WHAT YOU HAVE TO DO
Return each line of the listing that follows in which the string "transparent" can be found.

MATERIAL FOR THIS EXERCISE
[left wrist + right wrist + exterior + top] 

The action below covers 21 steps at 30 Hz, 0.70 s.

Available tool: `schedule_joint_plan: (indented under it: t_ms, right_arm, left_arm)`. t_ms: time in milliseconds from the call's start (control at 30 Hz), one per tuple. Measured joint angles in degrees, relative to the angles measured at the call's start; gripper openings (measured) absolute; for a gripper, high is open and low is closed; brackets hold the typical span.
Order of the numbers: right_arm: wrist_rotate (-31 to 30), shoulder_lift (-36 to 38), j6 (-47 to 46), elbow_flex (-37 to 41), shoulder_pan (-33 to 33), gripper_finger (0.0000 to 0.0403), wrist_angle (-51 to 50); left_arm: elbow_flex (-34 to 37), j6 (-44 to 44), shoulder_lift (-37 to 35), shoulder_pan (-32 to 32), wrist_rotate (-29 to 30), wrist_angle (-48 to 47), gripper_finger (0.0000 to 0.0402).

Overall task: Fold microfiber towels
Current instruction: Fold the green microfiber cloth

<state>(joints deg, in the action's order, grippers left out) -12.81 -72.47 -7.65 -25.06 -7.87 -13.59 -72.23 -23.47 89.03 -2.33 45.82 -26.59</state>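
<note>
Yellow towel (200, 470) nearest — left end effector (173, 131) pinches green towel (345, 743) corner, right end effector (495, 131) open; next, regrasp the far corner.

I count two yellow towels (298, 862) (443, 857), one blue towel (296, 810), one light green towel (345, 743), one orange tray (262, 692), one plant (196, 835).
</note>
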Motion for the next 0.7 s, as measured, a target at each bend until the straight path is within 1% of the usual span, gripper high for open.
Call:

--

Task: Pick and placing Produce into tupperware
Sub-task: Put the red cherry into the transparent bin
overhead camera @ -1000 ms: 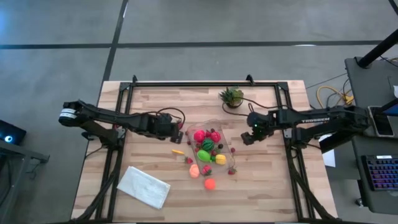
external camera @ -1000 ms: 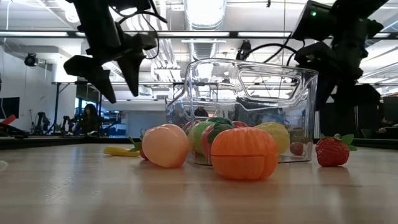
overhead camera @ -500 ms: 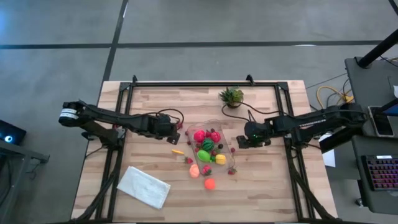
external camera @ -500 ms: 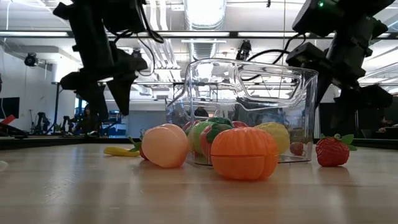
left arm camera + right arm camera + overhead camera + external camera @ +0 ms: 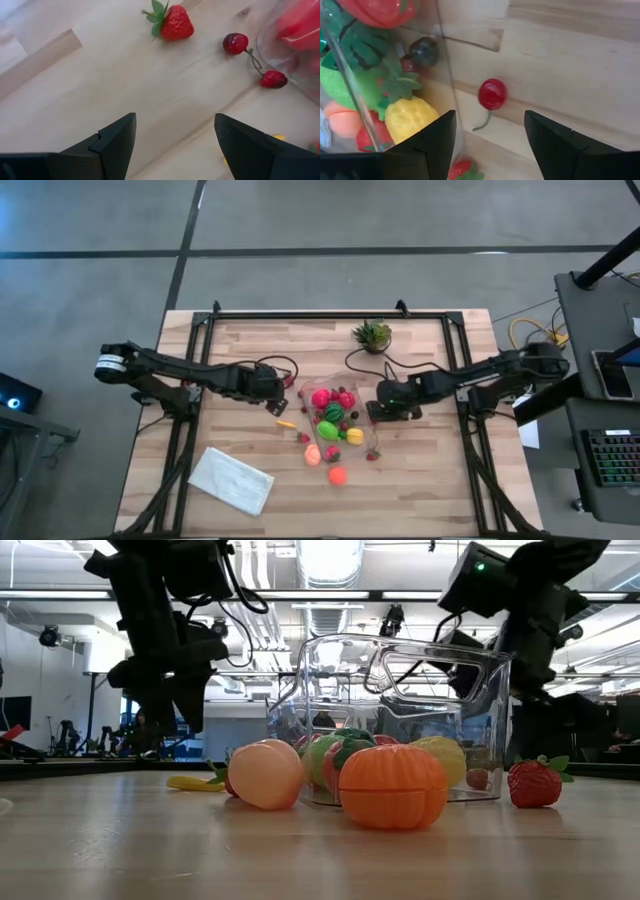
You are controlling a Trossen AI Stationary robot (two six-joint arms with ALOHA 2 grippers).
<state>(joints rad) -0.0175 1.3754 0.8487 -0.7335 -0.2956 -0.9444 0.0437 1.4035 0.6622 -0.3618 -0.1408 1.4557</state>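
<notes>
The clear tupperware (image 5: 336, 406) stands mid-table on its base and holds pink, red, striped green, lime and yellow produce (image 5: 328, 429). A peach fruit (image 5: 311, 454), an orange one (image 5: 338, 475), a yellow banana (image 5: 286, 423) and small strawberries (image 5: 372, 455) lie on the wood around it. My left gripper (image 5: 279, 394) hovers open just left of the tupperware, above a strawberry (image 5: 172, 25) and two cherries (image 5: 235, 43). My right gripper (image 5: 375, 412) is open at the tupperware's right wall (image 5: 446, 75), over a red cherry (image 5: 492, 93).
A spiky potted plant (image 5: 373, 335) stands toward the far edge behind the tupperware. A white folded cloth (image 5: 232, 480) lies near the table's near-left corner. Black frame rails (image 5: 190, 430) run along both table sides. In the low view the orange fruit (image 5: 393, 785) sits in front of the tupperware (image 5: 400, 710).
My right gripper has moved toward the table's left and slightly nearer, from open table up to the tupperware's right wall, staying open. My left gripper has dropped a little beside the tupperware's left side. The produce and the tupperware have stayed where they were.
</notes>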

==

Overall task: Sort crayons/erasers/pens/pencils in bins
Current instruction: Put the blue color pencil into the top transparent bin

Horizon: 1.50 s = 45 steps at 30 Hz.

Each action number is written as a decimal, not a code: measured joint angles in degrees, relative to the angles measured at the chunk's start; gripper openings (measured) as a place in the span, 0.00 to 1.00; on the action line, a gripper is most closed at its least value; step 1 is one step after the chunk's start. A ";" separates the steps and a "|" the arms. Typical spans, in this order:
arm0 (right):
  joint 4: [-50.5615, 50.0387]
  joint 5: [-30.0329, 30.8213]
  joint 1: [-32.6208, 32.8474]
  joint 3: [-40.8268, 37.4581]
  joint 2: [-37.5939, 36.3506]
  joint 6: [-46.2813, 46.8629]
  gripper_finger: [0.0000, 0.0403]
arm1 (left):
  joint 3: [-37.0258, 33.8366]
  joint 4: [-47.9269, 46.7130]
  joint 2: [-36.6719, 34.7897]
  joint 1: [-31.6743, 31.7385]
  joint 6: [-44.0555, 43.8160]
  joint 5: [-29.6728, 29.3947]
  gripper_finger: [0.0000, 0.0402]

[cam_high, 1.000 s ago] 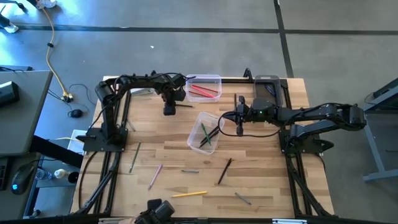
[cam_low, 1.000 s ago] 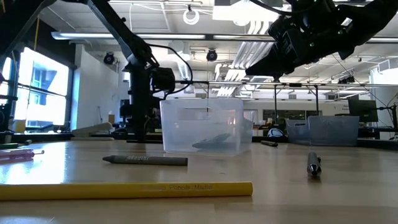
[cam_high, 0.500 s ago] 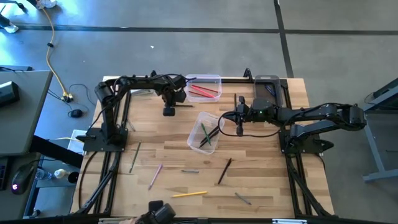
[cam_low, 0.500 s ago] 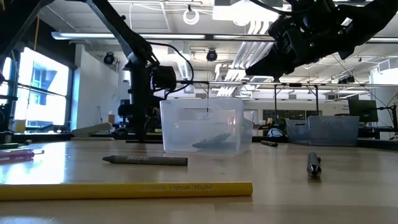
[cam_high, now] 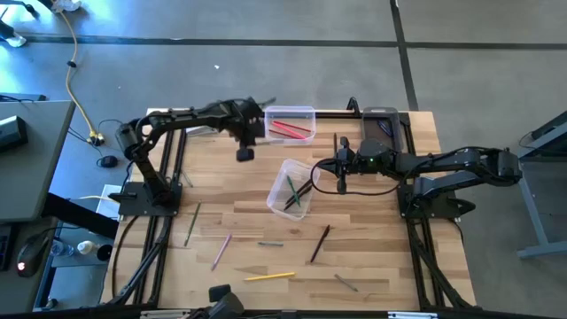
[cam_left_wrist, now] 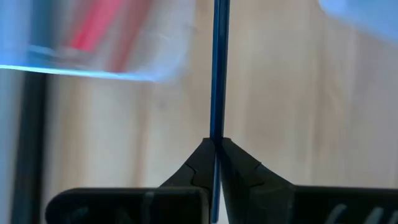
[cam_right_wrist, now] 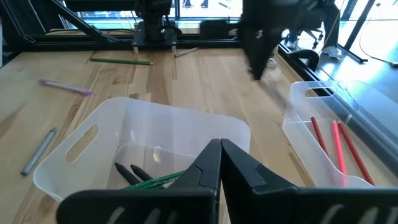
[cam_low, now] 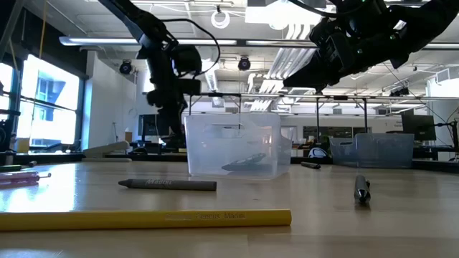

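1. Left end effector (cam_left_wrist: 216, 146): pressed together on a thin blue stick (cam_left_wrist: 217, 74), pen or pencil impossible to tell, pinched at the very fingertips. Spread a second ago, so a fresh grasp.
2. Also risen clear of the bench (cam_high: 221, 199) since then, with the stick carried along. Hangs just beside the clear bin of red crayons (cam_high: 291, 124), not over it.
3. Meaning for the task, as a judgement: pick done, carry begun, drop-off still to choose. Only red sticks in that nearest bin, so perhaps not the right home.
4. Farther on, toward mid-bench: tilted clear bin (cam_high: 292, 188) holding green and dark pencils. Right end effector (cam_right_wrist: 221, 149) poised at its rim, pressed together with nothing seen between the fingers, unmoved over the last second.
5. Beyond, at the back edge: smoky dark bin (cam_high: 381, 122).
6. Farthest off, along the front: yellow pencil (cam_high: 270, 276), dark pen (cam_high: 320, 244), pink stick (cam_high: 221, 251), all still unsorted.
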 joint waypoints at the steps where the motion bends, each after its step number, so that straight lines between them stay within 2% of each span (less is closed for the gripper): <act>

TASK RESPONSE
Sub-task: Put the red cherry into the transparent bin
Current instruction: Put the blue color pencil into the top transparent bin

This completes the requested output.